INSTRUCTIONS TO FOLLOW> Copy without pictures. Please restate each line of the listing exactly.

⟨

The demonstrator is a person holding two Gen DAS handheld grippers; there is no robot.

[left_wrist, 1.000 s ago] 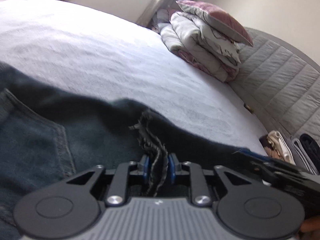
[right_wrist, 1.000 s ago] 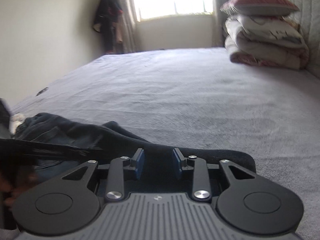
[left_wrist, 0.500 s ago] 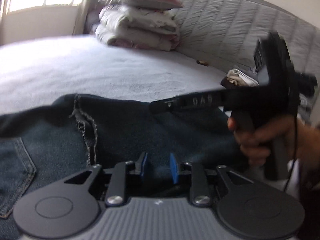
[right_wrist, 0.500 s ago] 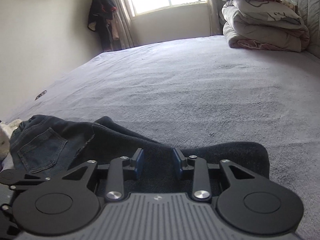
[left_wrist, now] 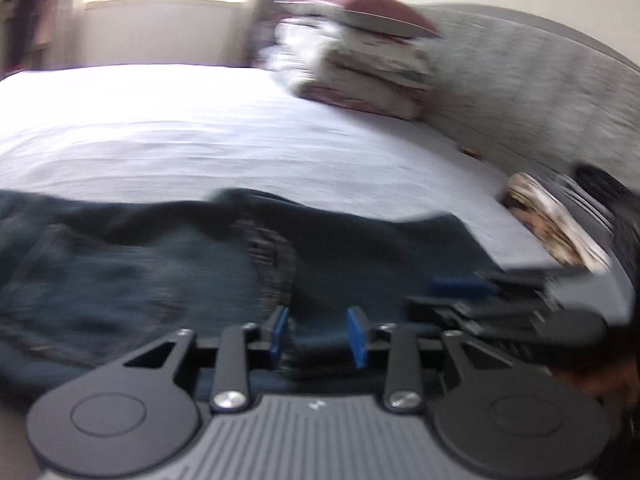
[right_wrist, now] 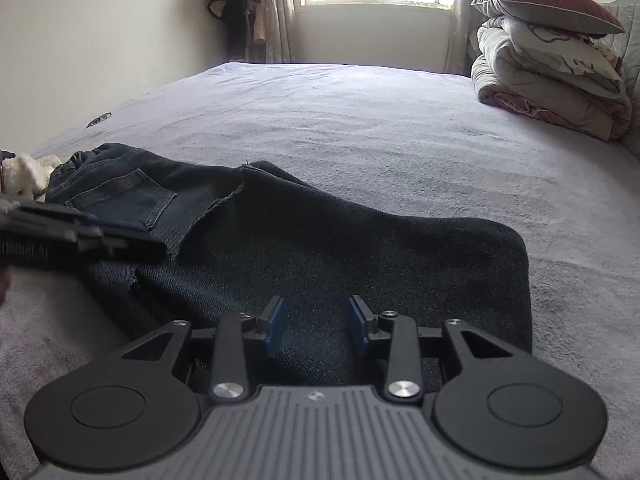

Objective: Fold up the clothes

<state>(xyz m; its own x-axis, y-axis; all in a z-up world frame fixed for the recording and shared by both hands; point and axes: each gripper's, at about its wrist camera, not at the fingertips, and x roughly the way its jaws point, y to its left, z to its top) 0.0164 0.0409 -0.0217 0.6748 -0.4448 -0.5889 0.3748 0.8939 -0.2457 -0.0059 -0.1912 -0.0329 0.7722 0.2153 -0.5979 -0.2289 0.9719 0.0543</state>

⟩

ANSWER TO THIS EXERCISE>
The demonstrator is a person holding two Gen DAS handheld grippers; there is no robot.

[left_wrist, 1.000 s ago] 
[right_wrist, 1.000 s ago] 
[left_wrist, 0.500 s ago] 
[right_wrist, 0.500 s ago] 
[left_wrist, now] 
[right_wrist, now] 

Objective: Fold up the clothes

<state>(xyz m; its own x-axis, y-axis; all in a z-up world frame fixed for the recording and shared by both hands; point and axes: each gripper's, at about its wrist camera, not at the fingertips, and x roughly the way its jaws point, y to its left, z to its top) 0.0164 0.0409 -0.0217 0.6748 -0.4448 -0.5889 0.3748 0.8939 -0.2457 -0.0059 -0.1912 -0.0329 0.7722 0.2153 -0.5979 -0.2289 0.9719 0.0543</state>

The exercise has no further content.